(Description of the task): Please restate the data that follows word for word, with the pictures left out.

[Start of section]

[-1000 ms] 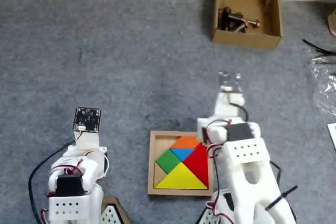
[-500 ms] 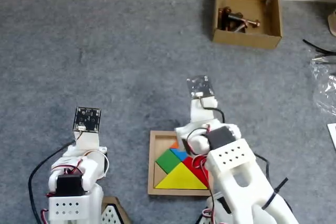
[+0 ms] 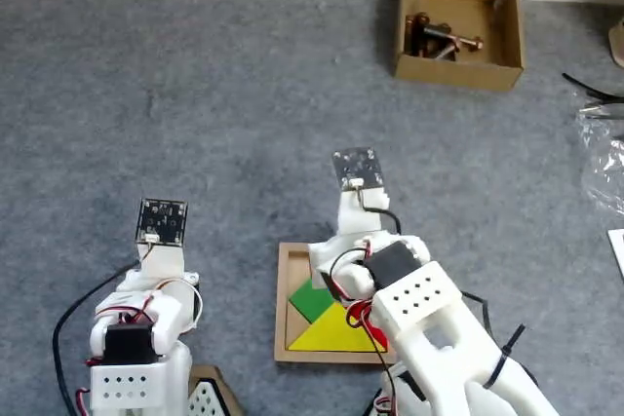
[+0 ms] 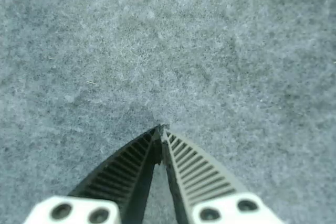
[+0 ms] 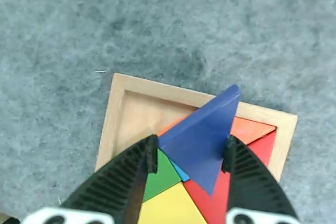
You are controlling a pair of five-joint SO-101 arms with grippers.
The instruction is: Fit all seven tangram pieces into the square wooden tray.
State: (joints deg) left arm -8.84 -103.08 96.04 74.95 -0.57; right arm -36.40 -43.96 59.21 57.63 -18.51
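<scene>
Fingers (image 5: 132,172) of R arm (image 3: 421,301) clamp blue triangle (image 5: 202,139) over tray (image 5: 157,88)

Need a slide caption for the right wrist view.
Right gripper holds a blue triangle between its fingers above the partly filled wooden tray, one corner bare.

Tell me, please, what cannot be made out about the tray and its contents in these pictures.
- High view: the right arm covers half of the wooden tray, so what lies in it cannot be counted.
- Right wrist view: the blue triangle, held in the jaws, hides what lies under it; whether it touches anything below is unclear.
- High view: the things in the cardboard box are too small to identify.
</scene>
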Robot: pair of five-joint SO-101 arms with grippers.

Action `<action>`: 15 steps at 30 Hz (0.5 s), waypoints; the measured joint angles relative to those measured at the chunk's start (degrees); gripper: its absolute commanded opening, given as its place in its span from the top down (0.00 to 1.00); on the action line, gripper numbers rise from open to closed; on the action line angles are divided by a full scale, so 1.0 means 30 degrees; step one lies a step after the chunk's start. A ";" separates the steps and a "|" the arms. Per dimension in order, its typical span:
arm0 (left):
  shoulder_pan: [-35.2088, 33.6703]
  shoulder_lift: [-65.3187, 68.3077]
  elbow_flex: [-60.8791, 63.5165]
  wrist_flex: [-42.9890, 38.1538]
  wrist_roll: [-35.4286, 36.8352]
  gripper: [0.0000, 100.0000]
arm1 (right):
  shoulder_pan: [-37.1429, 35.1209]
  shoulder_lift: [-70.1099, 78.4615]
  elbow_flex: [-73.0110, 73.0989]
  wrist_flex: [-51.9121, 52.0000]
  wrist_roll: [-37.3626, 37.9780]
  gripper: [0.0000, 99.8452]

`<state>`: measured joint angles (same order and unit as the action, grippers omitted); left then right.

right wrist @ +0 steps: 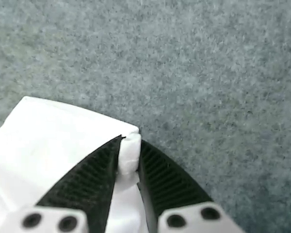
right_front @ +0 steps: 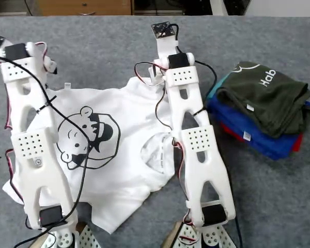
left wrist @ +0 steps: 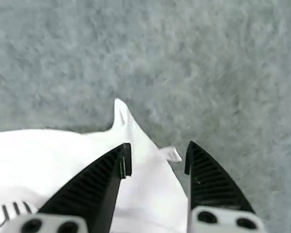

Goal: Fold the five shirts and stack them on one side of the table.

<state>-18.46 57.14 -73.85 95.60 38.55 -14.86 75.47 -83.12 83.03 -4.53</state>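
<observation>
While right gripper [right wrist: 131,143] pinches white shirt [right_front: 129,113] edge, left gripper [left wrist: 158,150] hangs open over its corner; folded stack [right_front: 268,103] well apart.

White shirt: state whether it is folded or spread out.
Spread out. The white shirt lies flat on the table with its print facing up; the right hand is shut on one edge, no fold made yet.

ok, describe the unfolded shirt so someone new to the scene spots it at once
On the grey table, look beside the stack of folded shirts, under the two white arms. The white T-shirt lies spread out there. It alone is white, unfolded and carries a black cartoon face print; the stacked ones show dark green, blue and red.
</observation>
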 measured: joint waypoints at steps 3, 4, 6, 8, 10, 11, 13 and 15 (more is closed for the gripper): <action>0.0352 0.0410 0.0938 0.0938 0.0322 0.81 | 0.0000 0.0000 0.0000 0.0000 0.0000 1.00; 0.0352 0.0615 0.1348 0.1143 0.0352 0.81 | 0.0000 0.0000 0.0000 0.0000 0.0000 1.00; 0.0147 0.1026 0.2198 0.1348 0.0352 0.81 | 0.0000 0.0000 0.0000 0.0000 0.0000 1.00; -0.0322 0.1436 0.3048 0.1407 0.0352 0.81 | 0.0000 0.0000 0.0000 0.0000 0.0000 1.00; -0.0703 0.1495 0.3604 0.1407 0.0293 0.81 | 0.0000 0.0000 0.0000 0.0000 0.0000 1.00; -0.0850 0.1495 0.3780 0.1407 0.0117 0.81 | 0.0000 0.0000 0.0000 0.0000 0.0000 1.00; -0.0938 0.1465 0.3897 0.1407 -0.0557 0.81 | 0.0000 0.0000 0.0000 0.0000 0.0000 1.00; -0.0967 0.1436 0.4044 0.1377 -0.1026 0.81 | 0.0000 0.0000 0.0000 0.0000 0.0000 1.00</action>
<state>-21.36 61.45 -61.71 99.74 35.47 -14.86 75.47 -83.12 83.03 -4.53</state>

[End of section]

(Output):
[-1000 ms] 
[-500 ms] 
[+0 ms] 
[+0 ms] 
[+0 ms] 
You are controlling a pair of five-joint SO-101 arms with grippers.
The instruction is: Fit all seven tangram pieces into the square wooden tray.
State: (joints deg) left arm -8.84 -103.08 96.04 74.95 -0.57; right arm -36.40 -43.96 59.21 57.63 -18.51
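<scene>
Fingers (image 5: 132,172) of R arm (image 3: 421,301) clamp blue triangle (image 5: 202,139) over tray (image 5: 157,88)

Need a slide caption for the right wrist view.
Right gripper holds a blue triangle between its fingers above the partly filled wooden tray, one corner bare.

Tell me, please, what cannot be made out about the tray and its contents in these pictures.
- High view: the right arm covers half of the wooden tray, so what lies in it cannot be counted.
- Right wrist view: the blue triangle, held in the jaws, hides what lies under it; whether it touches anything below is unclear.
- High view: the things in the cardboard box are too small to identify.
</scene>
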Robot: pair of five-joint SO-101 arms with grippers.

Action `<action>`: 15 steps at 30 Hz (0.5 s), waypoints; the measured joint angles relative to those measured at the chunk's start (degrees); gripper: its absolute commanded opening, given as its place in its span from the top down (0.00 to 1.00); on the action line, gripper numbers rise from open to closed; on the action line angles are divided by a full scale, so 1.0 means 30 degrees; step one lies a step after the chunk's start. A ";" separates the steps and a "|" the arms. Per dimension in order, its typical span:
arm0 (left):
  shoulder_pan: [-35.2088, 33.6703]
  shoulder_lift: [-65.3187, 68.3077]
  elbow_flex: [-60.8791, 63.5165]
  wrist_flex: [-42.9890, 38.1538]
  wrist_roll: [-35.4286, 36.8352]
  gripper: [0.0000, 100.0000]
arm1 (right):
  shoulder_pan: [-37.1429, 35.1209]
  shoulder_lift: [-70.1099, 78.4615]
  elbow_flex: [-73.0110, 73.0989]
  wrist_flex: [-51.9121, 52.0000]
  wrist_roll: [-37.3626, 37.9780]
  gripper: [0.0000, 99.8452]

`<state>`: measured joint angles (same order and unit as the action, grippers omitted); left then right.

right wrist @ +0 steps: 
right_front @ +0 steps: 
left wrist @ +0 steps: 

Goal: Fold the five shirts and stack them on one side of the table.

<state>-18.46 57.14 -73.85 95.60 38.55 -14.86 75.47 -83.12 83.03 -4.53</state>
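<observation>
While right gripper [right wrist: 131,143] pinches white shirt [right_front: 129,113] edge, left gripper [left wrist: 158,150] hangs open over its corner; folded stack [right_front: 268,103] well apart.

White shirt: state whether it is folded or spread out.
Spread out. The white shirt lies flat on the table with its print facing up; the right hand is shut on one edge, no fold made yet.

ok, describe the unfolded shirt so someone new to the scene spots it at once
On the grey table, look beside the stack of folded shirts, under the two white arms. The white T-shirt lies spread out there. It alone is white, unfolded and carries a black cartoon face print; the stacked ones show dark green, blue and red.
</observation>
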 measured: joint waypoints at steps 3, 4, 6, 8, 10, 11, 13 and 15 (more is closed for the gripper): <action>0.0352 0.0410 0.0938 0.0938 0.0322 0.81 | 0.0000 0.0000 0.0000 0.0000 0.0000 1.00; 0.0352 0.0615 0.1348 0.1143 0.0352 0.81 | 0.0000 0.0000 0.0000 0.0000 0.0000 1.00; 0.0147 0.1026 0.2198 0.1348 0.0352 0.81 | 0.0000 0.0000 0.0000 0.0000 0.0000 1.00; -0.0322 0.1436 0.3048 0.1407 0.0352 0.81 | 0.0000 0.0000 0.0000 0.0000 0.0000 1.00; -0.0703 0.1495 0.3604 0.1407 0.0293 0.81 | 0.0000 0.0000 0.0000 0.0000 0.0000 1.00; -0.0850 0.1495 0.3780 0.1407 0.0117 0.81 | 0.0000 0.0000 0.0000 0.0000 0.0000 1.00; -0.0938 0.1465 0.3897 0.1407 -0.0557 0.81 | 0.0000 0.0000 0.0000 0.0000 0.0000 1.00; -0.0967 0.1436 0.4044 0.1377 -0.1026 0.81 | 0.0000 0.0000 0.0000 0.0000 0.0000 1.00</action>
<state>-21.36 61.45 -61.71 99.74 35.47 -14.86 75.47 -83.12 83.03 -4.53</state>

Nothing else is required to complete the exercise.